* **Task to complete**
Copy exactly the lines from the start of the data below through the one that carries "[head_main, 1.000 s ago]", and only those.

* **Data section**
BEGIN

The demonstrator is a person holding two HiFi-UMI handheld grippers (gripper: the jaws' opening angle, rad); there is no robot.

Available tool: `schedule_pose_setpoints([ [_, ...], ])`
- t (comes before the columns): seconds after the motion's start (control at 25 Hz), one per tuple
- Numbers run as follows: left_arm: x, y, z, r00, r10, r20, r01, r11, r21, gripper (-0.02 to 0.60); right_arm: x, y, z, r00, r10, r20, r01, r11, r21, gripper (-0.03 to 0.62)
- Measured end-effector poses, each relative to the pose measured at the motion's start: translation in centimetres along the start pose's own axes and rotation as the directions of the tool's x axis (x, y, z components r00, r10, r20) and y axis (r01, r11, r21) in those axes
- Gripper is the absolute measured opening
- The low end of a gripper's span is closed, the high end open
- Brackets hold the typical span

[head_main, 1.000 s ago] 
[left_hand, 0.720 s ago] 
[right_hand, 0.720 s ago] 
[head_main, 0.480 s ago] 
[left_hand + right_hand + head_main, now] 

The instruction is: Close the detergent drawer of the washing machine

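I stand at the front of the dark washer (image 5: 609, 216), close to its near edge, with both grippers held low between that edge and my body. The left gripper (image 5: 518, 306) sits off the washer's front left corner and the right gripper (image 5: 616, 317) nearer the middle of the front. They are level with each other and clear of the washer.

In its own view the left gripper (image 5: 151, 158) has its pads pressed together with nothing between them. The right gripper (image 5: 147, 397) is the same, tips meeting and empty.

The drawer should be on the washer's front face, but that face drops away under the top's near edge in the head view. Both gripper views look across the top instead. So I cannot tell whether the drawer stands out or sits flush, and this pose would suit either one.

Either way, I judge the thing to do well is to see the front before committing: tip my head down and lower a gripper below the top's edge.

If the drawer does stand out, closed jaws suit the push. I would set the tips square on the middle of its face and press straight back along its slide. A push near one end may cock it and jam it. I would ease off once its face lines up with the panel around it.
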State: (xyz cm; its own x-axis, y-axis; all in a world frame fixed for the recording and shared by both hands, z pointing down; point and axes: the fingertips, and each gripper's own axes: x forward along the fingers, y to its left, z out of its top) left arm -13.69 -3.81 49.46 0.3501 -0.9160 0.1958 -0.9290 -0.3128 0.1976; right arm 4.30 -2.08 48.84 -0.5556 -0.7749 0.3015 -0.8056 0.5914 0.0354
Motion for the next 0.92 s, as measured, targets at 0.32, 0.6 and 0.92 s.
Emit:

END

* **Solved problem**
The demonstrator is a person holding two HiFi-UMI handheld grippers (gripper: the jaws' opening angle, rad); there is no robot.

Available tool: `schedule_pose_setpoints([ [_, ...], ])`
- t (comes before the columns): seconds after the motion's start (control at 25 Hz), one per tuple
- Numbers run as follows: left_arm: x, y, z, r00, r10, r20, r01, r11, r21, gripper (-0.02 to 0.60); right_arm: x, y, z, r00, r10, r20, r01, r11, r21, gripper (-0.03 to 0.62)
- Measured end-effector poses, each relative to the pose measured at the motion's start: translation in centimetres along the start pose's own axes and rotation as the directions of the tool's x axis (x, y, z components r00, r10, r20) and y axis (r01, r11, r21) in those axes
- Gripper is the absolute measured opening
- The low end of a gripper's span is closed, the high end open
- Brackets hold the typical span

[head_main, 1.000 s ago] 

Nothing further is needed for this answer.